J’ai été choqué pas la chaine anglaise de Radio-Canada qui s’est acharné contre Mulroney en prenant comme base les extraits de ce livre et de fausses informations émanant de la GRC pour présenter des émissions télévisées visant à prouver qu’il fut un homme politique corrompu. Les mass media canadiens et québécois qui enchaînaient leurs reportages sur la base des infos de la CBC agirent aussi de façon irresponsable.
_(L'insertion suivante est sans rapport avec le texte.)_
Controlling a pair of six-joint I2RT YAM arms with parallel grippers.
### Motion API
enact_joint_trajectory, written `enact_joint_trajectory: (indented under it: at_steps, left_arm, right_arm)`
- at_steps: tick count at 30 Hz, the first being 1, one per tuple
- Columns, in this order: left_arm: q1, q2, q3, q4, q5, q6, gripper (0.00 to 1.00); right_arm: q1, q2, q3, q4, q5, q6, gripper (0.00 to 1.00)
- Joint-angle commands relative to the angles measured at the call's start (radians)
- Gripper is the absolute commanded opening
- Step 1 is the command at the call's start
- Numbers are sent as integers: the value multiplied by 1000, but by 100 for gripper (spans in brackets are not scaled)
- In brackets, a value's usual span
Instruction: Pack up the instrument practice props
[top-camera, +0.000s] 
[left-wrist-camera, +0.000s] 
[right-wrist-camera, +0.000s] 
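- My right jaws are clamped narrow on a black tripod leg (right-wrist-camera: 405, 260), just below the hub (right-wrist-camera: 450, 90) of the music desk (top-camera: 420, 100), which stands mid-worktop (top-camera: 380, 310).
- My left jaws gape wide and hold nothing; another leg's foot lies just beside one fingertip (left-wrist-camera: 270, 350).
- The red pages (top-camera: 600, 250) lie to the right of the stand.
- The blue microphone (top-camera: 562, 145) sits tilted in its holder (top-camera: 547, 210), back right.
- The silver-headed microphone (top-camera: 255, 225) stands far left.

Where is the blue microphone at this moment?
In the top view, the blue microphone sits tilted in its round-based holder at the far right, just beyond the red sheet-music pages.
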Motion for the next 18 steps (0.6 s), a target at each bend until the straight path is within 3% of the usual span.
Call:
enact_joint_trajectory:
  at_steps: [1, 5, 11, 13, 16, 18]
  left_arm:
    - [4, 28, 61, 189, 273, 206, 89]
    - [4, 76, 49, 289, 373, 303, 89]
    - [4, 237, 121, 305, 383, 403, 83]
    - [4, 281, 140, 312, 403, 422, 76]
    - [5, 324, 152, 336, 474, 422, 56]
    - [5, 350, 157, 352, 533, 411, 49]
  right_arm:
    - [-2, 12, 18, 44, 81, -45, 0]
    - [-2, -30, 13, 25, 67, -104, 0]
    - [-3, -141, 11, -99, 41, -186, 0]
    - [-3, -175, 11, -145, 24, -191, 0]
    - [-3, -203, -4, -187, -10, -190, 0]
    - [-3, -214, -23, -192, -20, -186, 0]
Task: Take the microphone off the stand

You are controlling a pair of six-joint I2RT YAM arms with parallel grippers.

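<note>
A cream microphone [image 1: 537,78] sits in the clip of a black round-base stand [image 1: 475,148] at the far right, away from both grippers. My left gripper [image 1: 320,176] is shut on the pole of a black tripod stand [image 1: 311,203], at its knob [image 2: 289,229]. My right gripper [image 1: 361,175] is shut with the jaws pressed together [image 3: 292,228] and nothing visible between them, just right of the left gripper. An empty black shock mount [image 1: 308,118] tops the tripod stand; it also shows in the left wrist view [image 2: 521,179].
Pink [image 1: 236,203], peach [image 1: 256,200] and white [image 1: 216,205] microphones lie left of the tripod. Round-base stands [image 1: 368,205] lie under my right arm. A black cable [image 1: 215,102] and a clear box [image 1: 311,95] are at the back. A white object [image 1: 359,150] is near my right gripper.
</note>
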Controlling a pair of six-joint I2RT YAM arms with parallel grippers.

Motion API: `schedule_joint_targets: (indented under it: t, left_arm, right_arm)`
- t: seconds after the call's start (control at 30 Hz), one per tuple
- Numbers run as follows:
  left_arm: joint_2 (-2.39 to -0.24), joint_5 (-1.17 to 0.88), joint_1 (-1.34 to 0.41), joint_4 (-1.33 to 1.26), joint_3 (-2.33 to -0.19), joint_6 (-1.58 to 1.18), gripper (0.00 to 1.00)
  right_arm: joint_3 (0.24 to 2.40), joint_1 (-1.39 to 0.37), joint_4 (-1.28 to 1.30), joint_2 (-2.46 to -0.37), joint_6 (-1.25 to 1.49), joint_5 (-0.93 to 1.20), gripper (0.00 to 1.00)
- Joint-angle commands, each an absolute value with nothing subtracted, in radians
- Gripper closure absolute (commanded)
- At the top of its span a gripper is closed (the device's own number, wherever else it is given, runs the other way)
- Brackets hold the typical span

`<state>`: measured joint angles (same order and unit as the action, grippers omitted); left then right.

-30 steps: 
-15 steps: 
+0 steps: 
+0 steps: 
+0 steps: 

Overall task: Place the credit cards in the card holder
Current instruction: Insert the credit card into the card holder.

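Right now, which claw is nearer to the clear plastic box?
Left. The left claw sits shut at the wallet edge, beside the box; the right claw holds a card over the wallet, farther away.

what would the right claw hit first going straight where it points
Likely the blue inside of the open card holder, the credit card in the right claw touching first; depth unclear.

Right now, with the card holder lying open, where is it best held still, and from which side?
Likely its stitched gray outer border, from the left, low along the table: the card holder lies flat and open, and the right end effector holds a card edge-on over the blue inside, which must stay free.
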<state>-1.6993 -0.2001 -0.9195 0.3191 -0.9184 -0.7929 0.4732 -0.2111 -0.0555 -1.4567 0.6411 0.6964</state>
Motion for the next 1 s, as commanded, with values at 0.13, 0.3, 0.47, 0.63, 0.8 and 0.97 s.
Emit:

J’ai été étonné d’apprendre ses relations d’affaires, après avoir quitté son poste de PM mais toujours député, avec l’allemand Karlheinz Schreiber et le fait que ce dernier lui ait remis, en argent comptant, un « retainer » pour ses services d’avocats et que Mulroney l’ait accepté. Ce fut une erreur qu’il reconnaît aujourd’hui et qui laisse de lui une très mauvaise image à cause du fait qu’il n’a payé son impôt sur ce montant que six ans plus tard. Nonobstant cela, j’ai l’impression que l’enquête publique sur ce cas tournera en faveur de Mulroney car je le crois foncièrement honnête.

Il y en a qui diront qu’il n’y a pas de fumée sans feu. Peut-être mais dans le cas de Mulroney, je veux souligner que malgré toutes les enquêtes faites depuis tant d’années sur sa personne, aucune preuve criminelle n’a jamais été produite contre lui. Quand même !

Assez, c’est assez ! Il est temps qu’on le lâche et qu’on le laisse lécher ses blessures, comme il dit. Il a bien servi le pays comme Premier Ministre. Il a été un grand chef d’État, fier et courageux puisqu’il a prôné des politiques même impopulaires mais nécessaires pour notre pays. Il mérite notre respect et notre reconnaissance.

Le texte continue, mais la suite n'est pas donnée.